Insider Mike Seccombe says Tony Abbott should be defended for his Kathy Jackson "captain's pick" because, he says, everyone "thought she was a hero at the time". Managing editor David Donovan says he's heard it all now.
Do you watch ABC Insiders?
You know, that long hour on Sunday when those incomparable experts from the Canberra Press Gallery sit around on comfortable chairs talking to each other about the state of the nation for the vast benefit of us slow-witted simpletons.
Regrettably, I caught a bit of this show last week. I turned it off when one of them started talking about how "everyone" was wrong about the world's worst ever whistleblower, Katherine Jackson.

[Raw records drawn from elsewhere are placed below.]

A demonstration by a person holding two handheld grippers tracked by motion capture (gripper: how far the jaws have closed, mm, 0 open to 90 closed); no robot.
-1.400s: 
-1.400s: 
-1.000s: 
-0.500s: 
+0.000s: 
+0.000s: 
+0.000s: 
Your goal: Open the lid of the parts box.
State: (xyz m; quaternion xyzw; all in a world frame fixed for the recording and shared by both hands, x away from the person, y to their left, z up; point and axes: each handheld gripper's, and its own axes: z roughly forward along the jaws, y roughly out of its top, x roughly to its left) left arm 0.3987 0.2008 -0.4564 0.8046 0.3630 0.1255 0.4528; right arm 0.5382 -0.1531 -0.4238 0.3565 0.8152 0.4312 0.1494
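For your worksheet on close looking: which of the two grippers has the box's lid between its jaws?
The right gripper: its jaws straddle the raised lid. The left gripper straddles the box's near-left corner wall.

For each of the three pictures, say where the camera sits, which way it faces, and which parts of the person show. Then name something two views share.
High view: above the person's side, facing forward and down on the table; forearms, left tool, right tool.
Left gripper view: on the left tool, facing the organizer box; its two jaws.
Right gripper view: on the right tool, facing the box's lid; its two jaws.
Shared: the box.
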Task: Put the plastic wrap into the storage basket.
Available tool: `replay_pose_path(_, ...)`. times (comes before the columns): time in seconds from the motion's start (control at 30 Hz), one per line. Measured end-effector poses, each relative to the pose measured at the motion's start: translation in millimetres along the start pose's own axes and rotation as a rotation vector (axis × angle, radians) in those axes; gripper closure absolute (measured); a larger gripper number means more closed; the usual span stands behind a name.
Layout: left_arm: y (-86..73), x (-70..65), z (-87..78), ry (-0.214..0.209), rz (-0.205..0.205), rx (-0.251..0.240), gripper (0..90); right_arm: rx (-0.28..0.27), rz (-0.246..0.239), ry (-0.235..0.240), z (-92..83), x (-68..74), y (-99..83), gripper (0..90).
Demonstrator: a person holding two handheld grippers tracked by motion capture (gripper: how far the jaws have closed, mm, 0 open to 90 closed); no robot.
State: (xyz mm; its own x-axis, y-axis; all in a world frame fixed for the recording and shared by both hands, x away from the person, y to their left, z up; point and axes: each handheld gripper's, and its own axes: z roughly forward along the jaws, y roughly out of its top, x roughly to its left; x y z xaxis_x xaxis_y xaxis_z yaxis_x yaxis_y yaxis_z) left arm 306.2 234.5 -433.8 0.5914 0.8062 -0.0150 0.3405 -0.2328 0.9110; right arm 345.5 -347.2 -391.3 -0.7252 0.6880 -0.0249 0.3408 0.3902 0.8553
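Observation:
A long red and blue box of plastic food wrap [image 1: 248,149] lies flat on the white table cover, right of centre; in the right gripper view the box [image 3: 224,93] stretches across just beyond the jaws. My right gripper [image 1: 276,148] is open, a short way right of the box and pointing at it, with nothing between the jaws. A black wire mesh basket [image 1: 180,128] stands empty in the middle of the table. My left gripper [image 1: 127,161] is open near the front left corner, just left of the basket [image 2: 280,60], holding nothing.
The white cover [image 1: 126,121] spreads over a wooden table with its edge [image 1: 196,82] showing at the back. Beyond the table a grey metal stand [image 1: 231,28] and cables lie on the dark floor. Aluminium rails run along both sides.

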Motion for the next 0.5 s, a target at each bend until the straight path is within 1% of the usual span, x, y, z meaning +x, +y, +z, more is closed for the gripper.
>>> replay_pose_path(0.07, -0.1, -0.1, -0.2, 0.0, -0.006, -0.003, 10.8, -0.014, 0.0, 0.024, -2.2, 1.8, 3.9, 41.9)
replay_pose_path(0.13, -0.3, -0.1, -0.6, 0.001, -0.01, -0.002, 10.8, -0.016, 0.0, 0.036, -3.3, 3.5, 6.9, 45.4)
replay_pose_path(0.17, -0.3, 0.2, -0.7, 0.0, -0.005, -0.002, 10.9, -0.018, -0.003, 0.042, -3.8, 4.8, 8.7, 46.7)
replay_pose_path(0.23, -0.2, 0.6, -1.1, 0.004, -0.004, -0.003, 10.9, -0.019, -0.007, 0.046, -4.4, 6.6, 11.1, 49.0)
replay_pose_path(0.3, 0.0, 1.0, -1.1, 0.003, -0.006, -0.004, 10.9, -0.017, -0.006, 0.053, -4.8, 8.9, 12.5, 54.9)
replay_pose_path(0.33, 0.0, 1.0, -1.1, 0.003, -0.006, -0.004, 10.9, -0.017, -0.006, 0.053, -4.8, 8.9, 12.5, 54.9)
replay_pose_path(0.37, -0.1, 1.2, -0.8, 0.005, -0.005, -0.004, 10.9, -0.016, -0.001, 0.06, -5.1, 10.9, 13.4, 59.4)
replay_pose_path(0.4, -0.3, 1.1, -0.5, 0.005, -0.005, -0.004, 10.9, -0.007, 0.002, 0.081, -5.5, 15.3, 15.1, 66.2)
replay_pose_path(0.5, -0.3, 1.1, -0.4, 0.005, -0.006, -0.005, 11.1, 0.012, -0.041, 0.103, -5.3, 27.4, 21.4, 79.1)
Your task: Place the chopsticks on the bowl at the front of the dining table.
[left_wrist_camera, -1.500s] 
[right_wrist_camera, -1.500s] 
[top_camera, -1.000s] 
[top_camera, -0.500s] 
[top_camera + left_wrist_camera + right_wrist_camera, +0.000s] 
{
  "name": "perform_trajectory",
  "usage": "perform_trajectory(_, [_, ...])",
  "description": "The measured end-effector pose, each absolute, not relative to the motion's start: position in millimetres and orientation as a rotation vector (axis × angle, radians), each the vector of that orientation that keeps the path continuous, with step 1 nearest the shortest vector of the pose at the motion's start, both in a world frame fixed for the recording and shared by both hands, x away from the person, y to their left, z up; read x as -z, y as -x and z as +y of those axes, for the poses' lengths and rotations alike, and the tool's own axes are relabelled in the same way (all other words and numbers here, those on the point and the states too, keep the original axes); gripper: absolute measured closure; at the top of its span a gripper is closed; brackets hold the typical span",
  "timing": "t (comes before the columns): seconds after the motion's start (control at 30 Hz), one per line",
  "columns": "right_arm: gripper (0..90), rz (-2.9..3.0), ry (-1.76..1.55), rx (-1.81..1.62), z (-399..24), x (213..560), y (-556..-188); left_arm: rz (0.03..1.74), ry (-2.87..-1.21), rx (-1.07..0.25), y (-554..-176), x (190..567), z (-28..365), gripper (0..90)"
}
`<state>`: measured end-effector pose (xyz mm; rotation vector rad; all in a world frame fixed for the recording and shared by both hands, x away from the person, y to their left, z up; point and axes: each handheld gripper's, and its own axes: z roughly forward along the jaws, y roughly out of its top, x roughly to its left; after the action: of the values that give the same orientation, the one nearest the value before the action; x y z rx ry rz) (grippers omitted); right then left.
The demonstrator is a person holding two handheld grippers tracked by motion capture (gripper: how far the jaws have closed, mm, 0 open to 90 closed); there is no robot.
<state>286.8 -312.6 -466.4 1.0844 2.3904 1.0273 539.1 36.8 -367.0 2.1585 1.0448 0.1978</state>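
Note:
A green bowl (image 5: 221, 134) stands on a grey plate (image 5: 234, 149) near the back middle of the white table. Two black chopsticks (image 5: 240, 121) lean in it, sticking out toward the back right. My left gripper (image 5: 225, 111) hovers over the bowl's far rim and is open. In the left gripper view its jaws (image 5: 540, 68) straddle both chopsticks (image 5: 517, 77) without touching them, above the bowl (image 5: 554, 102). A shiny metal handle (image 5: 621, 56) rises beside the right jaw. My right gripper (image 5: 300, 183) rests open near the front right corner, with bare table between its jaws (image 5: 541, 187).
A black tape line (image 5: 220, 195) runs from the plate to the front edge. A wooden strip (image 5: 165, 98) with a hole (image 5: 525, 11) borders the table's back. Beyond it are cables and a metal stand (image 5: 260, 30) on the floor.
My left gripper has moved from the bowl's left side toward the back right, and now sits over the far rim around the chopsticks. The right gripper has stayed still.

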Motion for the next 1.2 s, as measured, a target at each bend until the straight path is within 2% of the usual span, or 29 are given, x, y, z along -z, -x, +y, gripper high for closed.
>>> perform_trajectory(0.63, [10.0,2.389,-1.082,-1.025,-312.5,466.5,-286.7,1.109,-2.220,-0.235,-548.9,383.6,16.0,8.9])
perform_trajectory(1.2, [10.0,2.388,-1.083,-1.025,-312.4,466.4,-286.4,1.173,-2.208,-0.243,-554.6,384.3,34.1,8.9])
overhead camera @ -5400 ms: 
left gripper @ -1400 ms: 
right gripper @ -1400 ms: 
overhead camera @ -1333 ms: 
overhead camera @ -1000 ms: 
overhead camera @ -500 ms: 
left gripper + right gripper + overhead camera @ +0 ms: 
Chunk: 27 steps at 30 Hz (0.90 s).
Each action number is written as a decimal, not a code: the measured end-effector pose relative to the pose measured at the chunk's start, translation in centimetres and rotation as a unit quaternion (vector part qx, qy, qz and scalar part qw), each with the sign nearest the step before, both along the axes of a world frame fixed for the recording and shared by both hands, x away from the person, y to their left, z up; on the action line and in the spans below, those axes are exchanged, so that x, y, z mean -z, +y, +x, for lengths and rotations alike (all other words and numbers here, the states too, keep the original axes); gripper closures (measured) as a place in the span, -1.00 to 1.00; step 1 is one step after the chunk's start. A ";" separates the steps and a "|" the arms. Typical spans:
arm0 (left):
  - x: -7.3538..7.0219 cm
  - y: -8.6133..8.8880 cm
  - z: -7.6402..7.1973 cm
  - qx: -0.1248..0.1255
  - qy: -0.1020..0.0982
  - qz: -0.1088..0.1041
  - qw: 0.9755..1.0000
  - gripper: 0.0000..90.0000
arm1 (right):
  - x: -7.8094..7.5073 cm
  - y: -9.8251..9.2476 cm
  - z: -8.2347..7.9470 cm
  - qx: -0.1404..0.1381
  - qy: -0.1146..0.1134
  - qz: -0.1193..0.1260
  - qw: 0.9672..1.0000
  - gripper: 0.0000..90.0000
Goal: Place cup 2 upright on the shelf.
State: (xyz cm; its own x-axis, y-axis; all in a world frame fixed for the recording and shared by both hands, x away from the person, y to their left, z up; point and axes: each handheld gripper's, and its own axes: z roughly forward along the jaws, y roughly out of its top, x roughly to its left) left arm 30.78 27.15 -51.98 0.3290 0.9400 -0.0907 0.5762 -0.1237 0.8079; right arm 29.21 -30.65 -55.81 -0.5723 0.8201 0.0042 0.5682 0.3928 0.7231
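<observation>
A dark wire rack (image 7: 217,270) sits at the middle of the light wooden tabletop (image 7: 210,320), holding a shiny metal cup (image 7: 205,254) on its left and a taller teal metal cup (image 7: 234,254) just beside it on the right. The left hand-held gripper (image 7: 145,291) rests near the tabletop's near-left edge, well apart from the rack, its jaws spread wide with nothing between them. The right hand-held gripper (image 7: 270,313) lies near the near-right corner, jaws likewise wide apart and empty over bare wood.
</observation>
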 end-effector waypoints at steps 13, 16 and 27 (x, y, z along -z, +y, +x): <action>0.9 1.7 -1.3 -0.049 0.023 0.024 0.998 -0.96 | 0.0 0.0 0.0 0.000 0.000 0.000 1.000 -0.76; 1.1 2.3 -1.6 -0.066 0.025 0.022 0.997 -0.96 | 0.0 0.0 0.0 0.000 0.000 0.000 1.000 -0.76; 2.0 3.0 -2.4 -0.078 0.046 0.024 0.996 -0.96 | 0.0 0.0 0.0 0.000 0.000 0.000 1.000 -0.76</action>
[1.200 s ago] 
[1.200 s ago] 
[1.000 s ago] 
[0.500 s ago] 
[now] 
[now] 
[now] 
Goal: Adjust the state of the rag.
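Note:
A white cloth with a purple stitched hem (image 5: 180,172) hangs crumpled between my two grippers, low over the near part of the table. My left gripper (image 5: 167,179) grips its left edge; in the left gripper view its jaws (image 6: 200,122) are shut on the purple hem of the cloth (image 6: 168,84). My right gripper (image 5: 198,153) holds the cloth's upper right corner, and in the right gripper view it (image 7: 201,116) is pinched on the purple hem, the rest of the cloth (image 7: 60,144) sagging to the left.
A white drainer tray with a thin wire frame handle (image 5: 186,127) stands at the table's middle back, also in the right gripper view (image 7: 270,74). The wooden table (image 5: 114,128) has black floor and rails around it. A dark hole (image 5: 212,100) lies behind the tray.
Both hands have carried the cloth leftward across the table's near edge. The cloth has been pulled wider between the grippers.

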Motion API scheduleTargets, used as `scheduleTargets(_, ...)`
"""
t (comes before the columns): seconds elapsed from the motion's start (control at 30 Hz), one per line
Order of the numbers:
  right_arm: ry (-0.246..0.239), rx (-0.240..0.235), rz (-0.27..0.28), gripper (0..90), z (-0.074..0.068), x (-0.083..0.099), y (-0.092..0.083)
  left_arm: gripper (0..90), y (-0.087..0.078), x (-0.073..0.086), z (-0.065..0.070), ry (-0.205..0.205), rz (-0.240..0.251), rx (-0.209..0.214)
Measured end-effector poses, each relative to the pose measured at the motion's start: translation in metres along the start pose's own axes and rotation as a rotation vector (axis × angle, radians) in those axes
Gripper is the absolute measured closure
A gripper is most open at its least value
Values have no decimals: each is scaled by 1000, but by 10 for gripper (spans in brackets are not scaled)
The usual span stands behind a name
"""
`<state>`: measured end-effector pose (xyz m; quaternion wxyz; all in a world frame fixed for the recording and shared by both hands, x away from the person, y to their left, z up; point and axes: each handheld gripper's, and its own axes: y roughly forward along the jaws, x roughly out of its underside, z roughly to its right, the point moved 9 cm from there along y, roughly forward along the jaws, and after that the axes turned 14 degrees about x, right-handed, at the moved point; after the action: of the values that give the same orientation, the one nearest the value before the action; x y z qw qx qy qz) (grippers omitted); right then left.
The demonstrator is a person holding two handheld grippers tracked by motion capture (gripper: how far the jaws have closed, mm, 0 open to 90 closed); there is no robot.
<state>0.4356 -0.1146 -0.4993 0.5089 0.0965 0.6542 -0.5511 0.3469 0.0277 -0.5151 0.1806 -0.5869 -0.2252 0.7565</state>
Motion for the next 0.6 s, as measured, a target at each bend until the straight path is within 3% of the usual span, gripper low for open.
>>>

You see, former HSU boss Kathy Jackson was, last week, adjudged by the Federal Court of to have rorted about $1.4 million from some of the lowest paid workers in the country.
Now, if you have been reading IA for any length of time, this should have come as no surprise to you — because we've been reporting on her flagrant rorting since May 2012.
Back in 2012, Parliament hung on a knife edge and the Liberal Party were waging a campaign to remove Peter Slipper and Craig Thomson, and so the Gillard Government. Then in walked Kathy Jackson, dishing the dirt on Craig Thomson. As a result, she was described as "heroic" and "credible" by silly Tony Abbott and a "lion of the union movement" by oily Christopher Pyne.
I smelt a rat and so did the unstoppable Peter Wicks. Jackson had a far from unblemished record in the union movement, and allegations had been swirling around her and her partner, Michael Lawler, for years.
So, together, we started digging. It didn't take long to work out that she was almost certainly the most corrupt of the whole lot. We reported. Sources read our reports and gave us more vital info. Damning original documents emerged. The case against Jackson became overwhelming and compelling.
So we told the mainstream media. All of them. Every major outlet. Peter Wicks went to each and every one and tried to get them to cover this affair — a painful, prolonged and incredibly frustrating period. Sometimes the mainstream showed interest only to pull their stories at the last minute — apparently scared off by management or their "legal department", often expressing some vague apprehensions about Jackson's apparently litigious de facto.
I tried to get through to them as well. I spent, for instance, a frustrating hour on the phone with a senior producer at ABC 7.30 programme, pleading with her to report the truth about Jackson. She wasn't even vaguely interested. She saw no problem with their coverage of the HSU affair. It was evidently quite clear to her that Jackson was as she presented herself — an heroic, untouchable whistleblower.
But she wasn't. She was a crook.
The mainstream media eventually, at long last, picked up the story late last year — years after we began our investigation. Years after numerous pompous mainstream hacks called us cranks, conspiracy theorists, frauds and other choice names — even though we had presented reams of irrefutable evidence and facts.
Yet despite all the evidence, Christopher Pyne and Tony Abbott pushed an apology through Parliament for Jackson over a speech by Craig Thomson just over a year ago, in February 2014.
Then, yesterday, after Jackson had a Federal Court case decided against her last week, I hear Mike Seccombe on ABC Insiders defending Abbott and Pyne's absurd support of this alleged criminal by declaring:
"We all thought Kathy Jackson was a hero at the time".
We "all" did, did we? Right.
If by "we" Seccombe means the dull echo chamber inhabited by Australia's largely lacklustre political Insiders, then perhaps he is right. They certainly did think she was a hero, doing the needful to help them bring down the "evil" Gillard Government.
However, don't you ever let them try to tell you they they weren't told the truth. They were. They just decided to ignore the evidence because of their egregious conceit, arrogance, incompetence, delusion and, to be frank, borderline corruption.
We were right and they were wrong. And that, my friends, is the usual song. The one you hear over and over again in the pages of IA.